When to show and when not to show? What is the power of display versus the power of blending in? I remember a cartoon about immigration that was shown to me in the 1970s. The metaphor of assimilation was still evident, but was shifting rapidly under the scrutiny of new identity-based movements finding their voice. In the animated show an older immigrant man is passing through Ellis Island and the immigration officer screws up his name; can’t pronounce it, and so gives him an Anglicized version. His young son protests, but the older man says, he likes it, “a new name for a new world.” For new arrivals in America in the 19th century and through the first half of the 21st century the message about assimilation and “melting in” was clear, if not completely followed.  The implication was that one should lose older forms of culture to America, and join a new culture. The rise of multiculturalism in the late 20th century encouraged people to display their culture and stand out.  Life in modern cities would be unthinkable without these routine cultural displays, arranged at strategic and important times of year, when cultural colors may fly before the group in question returns to the drab camouflage of everyday life in the urban melee.  The city now asks that we display our festivals and food and in return we will be recognized as both other and same.

Put a chameleon in New York and surround it with the stuff of a human world, an urban ecosystem, reflecting human processes and aesthetic choices. What are the options? How does it know what to display? What is danger or safety in this radical context? How is the biosemiotic system of the lizard disrupted by such contextual shifts and alien encounters? And after all the color shifts, which one is the real chameleon? Would other chameleons react the same way?

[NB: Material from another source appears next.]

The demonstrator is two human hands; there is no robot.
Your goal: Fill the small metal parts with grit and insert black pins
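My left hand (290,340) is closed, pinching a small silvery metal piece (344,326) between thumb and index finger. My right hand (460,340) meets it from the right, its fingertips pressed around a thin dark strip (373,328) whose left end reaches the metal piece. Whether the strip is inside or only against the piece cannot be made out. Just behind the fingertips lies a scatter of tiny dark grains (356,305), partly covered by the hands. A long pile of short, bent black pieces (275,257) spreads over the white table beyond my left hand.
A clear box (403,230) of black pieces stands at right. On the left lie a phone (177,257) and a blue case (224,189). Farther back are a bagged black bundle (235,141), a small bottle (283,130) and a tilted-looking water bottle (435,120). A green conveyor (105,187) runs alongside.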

– Philip Scher, December 2015

Carla Bengtson is an artist whose site- and species-specific interventions query the possibility/impossibility of interspecies communication. Bengston is an Associate Professor of Painting at the University of Oregon, and is the Head of the Art Department, Swundells Chair.

Phil Scher is an anthropologist, culture scholar, and a contributing editor and writer for Cabinet Magazine.